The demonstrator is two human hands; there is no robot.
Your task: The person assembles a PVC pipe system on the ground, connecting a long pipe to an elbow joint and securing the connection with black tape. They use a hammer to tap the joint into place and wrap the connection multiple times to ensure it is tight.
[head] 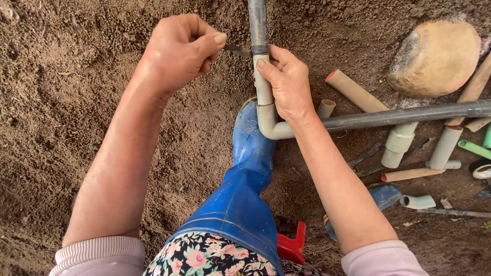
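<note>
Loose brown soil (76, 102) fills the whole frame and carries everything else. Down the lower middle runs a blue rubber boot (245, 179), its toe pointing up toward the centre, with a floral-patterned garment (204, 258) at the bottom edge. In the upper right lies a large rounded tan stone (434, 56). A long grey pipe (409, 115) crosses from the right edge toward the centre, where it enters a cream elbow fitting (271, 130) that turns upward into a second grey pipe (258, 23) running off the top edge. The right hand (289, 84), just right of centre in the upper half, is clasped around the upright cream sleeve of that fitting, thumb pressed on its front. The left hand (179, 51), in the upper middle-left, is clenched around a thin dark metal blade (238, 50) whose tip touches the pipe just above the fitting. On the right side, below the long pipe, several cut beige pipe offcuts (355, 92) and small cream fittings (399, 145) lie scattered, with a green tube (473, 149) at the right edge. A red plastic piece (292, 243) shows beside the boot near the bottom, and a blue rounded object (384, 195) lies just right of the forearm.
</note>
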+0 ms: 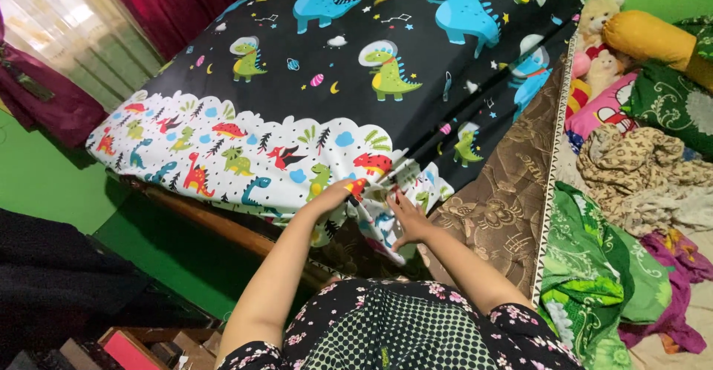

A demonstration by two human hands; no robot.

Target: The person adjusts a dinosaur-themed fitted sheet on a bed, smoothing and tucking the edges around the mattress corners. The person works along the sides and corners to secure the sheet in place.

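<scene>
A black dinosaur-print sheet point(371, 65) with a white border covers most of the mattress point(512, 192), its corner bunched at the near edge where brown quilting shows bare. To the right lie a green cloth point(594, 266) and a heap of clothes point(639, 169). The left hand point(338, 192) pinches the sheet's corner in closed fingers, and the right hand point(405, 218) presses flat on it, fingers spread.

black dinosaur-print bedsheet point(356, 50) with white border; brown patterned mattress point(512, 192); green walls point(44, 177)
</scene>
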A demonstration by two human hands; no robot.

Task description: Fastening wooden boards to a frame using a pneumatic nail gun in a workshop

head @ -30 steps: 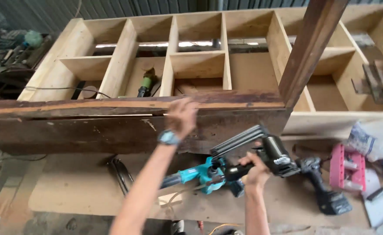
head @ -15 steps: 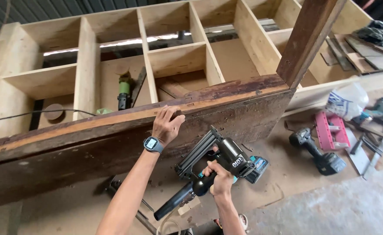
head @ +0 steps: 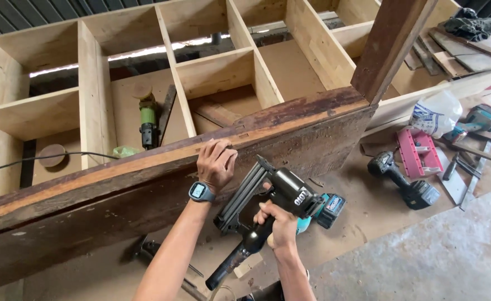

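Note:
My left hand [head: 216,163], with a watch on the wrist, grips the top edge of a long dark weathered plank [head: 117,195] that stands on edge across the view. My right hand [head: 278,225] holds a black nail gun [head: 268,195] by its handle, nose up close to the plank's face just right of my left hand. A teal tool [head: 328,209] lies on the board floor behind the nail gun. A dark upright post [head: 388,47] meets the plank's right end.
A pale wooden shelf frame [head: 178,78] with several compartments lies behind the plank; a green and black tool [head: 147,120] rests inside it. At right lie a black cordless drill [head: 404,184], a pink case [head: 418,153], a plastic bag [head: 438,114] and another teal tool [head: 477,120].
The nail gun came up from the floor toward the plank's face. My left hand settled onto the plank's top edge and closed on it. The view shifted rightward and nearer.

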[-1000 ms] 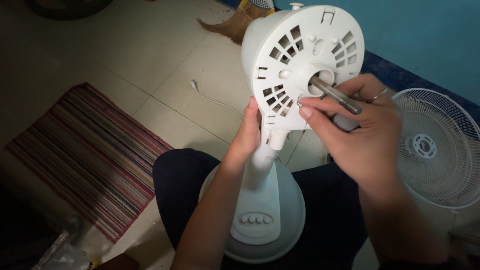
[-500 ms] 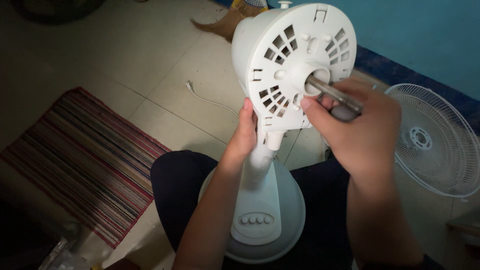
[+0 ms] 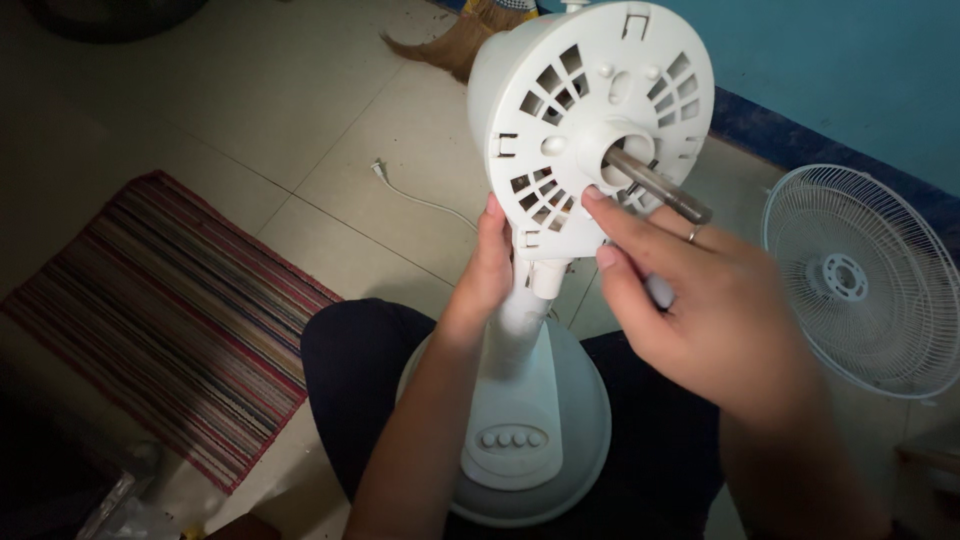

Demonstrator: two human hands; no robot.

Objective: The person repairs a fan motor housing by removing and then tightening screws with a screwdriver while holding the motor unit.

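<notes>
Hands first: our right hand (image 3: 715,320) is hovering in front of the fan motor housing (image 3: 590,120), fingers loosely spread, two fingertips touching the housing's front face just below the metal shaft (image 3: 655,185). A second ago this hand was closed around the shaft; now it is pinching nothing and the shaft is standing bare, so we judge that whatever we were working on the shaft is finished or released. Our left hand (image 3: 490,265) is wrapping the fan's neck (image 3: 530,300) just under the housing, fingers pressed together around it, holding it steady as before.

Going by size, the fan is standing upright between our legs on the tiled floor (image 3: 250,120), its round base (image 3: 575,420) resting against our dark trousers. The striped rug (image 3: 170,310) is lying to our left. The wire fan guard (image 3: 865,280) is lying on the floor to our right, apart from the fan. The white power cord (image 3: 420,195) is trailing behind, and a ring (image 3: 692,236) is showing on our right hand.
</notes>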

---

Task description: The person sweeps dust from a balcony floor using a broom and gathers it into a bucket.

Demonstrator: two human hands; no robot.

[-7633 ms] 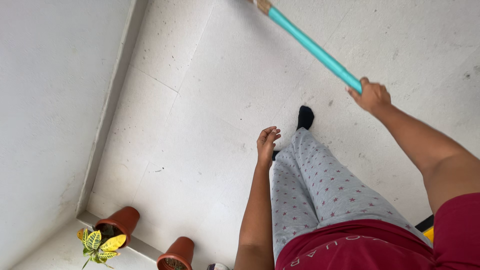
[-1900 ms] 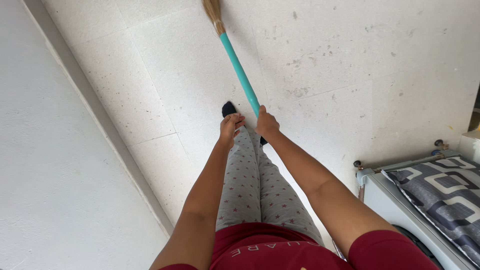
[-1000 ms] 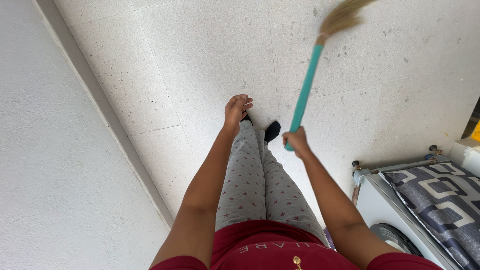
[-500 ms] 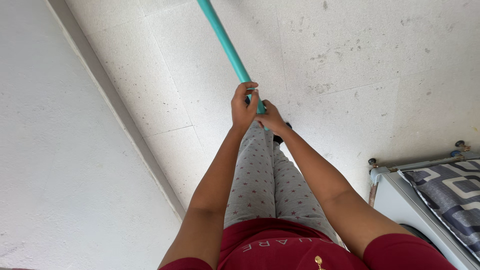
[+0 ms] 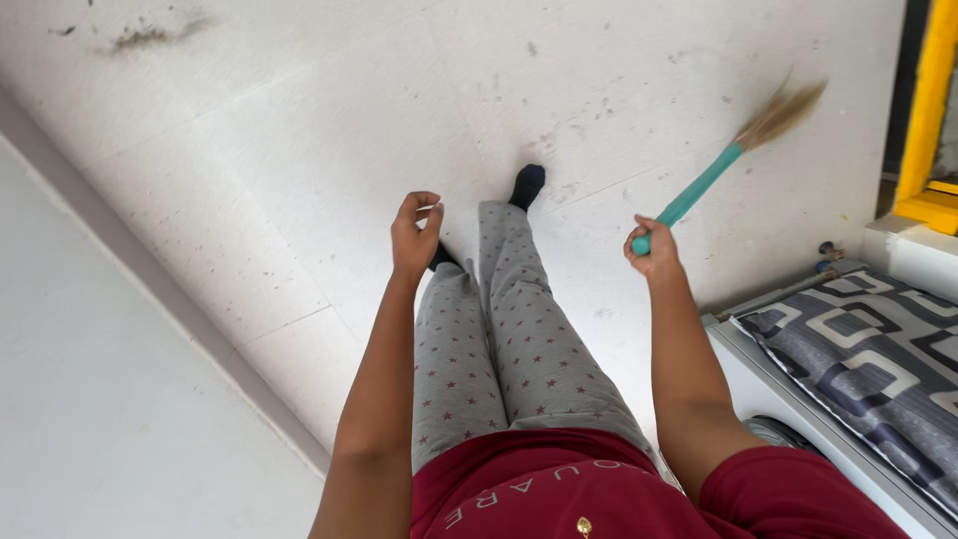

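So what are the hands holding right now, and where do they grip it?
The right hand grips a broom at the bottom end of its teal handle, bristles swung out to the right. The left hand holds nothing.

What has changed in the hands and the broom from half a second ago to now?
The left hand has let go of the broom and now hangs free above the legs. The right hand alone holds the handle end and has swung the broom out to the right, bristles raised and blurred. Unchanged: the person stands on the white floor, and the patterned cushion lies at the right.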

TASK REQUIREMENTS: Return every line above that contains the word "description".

RESPONSE TO THIS TASK:
Task description: Fastening wooden boards to a frame using a pneumatic nail gun in a workshop
Task description: The person sweeps dust from a balcony floor using a broom and gathers it into a bucket.

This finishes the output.